§ **WHAT THE EXERCISE ASKS**:
Drop the pictures and restate the rest of the listing word for word.

════════════════════

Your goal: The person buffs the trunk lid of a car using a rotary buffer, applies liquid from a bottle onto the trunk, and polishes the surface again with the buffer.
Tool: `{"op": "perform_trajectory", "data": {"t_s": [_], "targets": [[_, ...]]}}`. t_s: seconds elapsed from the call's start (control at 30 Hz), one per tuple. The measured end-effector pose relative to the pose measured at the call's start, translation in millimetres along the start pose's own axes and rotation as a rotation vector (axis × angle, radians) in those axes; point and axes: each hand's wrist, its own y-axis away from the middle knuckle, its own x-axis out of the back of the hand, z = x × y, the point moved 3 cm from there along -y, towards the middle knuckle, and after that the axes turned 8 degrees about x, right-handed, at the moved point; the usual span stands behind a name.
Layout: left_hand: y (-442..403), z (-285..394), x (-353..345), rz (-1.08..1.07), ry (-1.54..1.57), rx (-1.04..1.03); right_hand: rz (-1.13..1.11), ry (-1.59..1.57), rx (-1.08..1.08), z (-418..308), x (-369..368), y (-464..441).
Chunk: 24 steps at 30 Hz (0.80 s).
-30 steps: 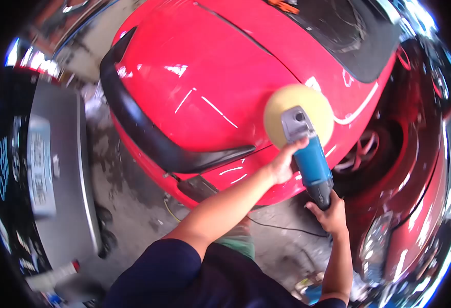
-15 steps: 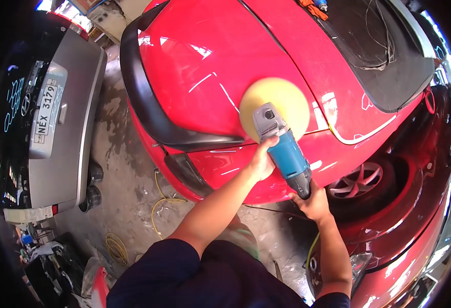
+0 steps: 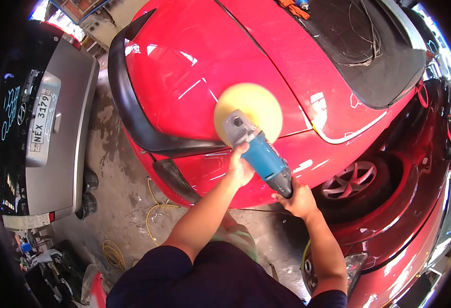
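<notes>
A blue and grey power polisher (image 3: 264, 156) lies slanted over the bright red car panel (image 3: 205, 41), its round yellow pad (image 3: 256, 105) against the paint or just over it. My left hand (image 3: 240, 167) grips the polisher near its grey metal head, fingers partly hidden beneath. Around the dark rear end of the handle is wrapped my right hand (image 3: 300, 199). Left of the pad runs a black curved spoiler (image 3: 128, 110) along the panel's edge.
At left stands a grey vehicle (image 3: 63, 133) with a licence plate. A dark red car (image 3: 405, 215) is close on the right. Yellow hose (image 3: 113, 255) lies on the concrete floor. An orange cloth (image 3: 293, 8) rests on the red car near its dark glass.
The polisher and both hands have moved left across the red panel, toward the black spoiler. Both hands have kept hold of it. The camera view has also shifted.
</notes>
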Motion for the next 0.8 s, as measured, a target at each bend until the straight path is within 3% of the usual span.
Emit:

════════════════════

§ **RESULT**:
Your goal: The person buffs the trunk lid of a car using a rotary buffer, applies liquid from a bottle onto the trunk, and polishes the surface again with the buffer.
Tool: `{"op": "perform_trajectory", "data": {"t_s": [_], "targets": [[_, ...]]}}`. t_s: seconds elapsed from the call's start (control at 30 Hz), one per tuple. The measured end-effector pose relative to the pose measured at the call's start, translation in millimetres along the start pose's own axes and rotation as a rotation vector (axis × angle, radians) in those axes; point and axes: each hand's wrist, its own y-axis away from the middle knuckle, its own x-axis out of the back of the hand, z = x × y, the point moved 3 cm from there along -y, towards the middle knuckle, and after that the axes turned 8 degrees about x, right-handed, at the moved point; the usual span stands behind a name.
Layout: left_hand: y (-442..403), z (-285..394), x (-353..345), rz (-1.08..1.07), ry (-1.54..1.57), rx (-1.04..1.03); right_hand: rz (-1.13..1.11), ry (-1.59..1.57), rx (-1.08..1.08), z (-418..308), x (-369..368), y (-464..441).
Chunk: 24 steps at 30 Hz (0.80 s).
-30 steps: 
-15 steps: 
+0 steps: 
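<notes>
A blue and grey power polisher (image 3: 264, 156) lies slanted over the bright red car panel (image 3: 205, 41), its round yellow pad (image 3: 256, 105) against the paint or just over it. My left hand (image 3: 240, 167) grips the polisher near its grey metal head, fingers partly hidden beneath. Around the dark rear end of the handle is wrapped my right hand (image 3: 300, 199). Left of the pad runs a black curved spoiler (image 3: 128, 110) along the panel's edge.
At left stands a grey vehicle (image 3: 63, 133) with a licence plate. A dark red car (image 3: 405, 215) is close on the right. Yellow hose (image 3: 113, 255) lies on the concrete floor. An orange cloth (image 3: 293, 8) rests on the red car near its dark glass.
The polisher and both hands have moved left across the red panel, toward the black spoiler. Both hands have kept hold of it. The camera view has also shifted.
</notes>
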Motion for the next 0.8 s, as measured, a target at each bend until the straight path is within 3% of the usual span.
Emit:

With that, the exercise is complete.